All birds have some protection, particularly during the breeding season, but some have more protection than others. These birds have a separate category known as Schedule 1. Most of the members of this group are birds of prey, such as the barn owl. They are scavengers and predators and are vital to the well-being of the environment.
In the UK, there are 15 birds of prey, and 10 of those are, worryingly, on the amber or red list conservation. Extra protection is necessary to ensure their populations stabilize, enabling them to continue being a vital resource in ecological studies.
Their numbers are dwindling, often due to their habitats deteriorating or being permanently lost. Another cause for the decline is pesticides and poisons used in agricultural practices. Additional laws passed prevent bird populations from further declining at the hands of man.
It is an offence to, accidentally or intentionally, disturb Schedule 1 birds:
- As they nest, build a nest, or are in the vicinity of a nest that houses their young.

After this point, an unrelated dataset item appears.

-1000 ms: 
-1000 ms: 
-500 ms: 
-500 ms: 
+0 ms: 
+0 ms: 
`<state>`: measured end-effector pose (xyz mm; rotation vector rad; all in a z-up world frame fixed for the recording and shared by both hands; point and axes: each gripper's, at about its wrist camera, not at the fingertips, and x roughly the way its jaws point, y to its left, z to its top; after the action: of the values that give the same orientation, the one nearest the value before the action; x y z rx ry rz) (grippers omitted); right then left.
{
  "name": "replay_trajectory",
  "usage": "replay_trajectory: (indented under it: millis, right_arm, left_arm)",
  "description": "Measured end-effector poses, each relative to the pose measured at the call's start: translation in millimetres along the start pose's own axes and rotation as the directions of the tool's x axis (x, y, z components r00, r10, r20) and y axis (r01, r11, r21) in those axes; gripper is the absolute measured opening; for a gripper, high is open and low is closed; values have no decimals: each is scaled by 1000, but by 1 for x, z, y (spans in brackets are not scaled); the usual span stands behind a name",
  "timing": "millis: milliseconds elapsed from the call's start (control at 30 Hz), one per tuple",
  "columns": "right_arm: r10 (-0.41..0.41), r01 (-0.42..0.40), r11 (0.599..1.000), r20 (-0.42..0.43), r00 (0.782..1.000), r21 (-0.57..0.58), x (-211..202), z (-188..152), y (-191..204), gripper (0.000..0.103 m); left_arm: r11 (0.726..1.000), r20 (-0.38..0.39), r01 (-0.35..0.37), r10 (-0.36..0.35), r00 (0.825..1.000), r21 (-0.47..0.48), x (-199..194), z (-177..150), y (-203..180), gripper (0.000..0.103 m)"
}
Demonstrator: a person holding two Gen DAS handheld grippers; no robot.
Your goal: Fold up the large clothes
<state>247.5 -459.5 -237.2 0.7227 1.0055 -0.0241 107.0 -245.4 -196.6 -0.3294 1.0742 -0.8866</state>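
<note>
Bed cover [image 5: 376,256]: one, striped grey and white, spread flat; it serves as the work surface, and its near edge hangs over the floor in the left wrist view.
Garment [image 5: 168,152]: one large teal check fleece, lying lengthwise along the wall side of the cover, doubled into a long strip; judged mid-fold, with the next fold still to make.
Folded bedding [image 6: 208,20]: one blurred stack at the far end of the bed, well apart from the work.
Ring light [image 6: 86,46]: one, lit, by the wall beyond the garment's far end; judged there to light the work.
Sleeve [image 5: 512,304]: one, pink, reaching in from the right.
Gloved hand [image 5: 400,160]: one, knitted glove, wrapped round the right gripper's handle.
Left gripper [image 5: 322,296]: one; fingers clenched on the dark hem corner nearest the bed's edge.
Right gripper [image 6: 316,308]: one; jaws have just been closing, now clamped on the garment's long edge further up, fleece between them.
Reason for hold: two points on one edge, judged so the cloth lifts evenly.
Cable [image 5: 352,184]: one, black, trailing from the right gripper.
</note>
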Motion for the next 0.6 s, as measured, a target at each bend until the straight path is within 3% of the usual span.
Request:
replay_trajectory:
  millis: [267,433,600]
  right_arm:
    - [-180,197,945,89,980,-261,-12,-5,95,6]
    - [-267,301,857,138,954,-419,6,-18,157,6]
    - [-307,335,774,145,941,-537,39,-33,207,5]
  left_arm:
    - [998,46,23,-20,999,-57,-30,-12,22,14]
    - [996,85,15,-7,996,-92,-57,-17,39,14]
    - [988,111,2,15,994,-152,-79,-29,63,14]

- To disturb their dependant young.
The crime carries a hefty sentence – each offence has an unlimited fine, and/or 6months in prison.
The British Trust for Ornithology, BTO has a comprehensive listing of every bird and their protection level, including the parts of the UK where they receive increased protection.
Nesting season is officially from February to August, and it is during these times that we advise against major garden works. Any horticultural or building works that might harm or disturb birds, nests, eggs, or dependant young, even if accidental, could land you in hot water.
Always be aware of our feathered friends and their habitat, as all birds are protected in the UK. Let’s do our part to prevent their numbers from dwindling any further.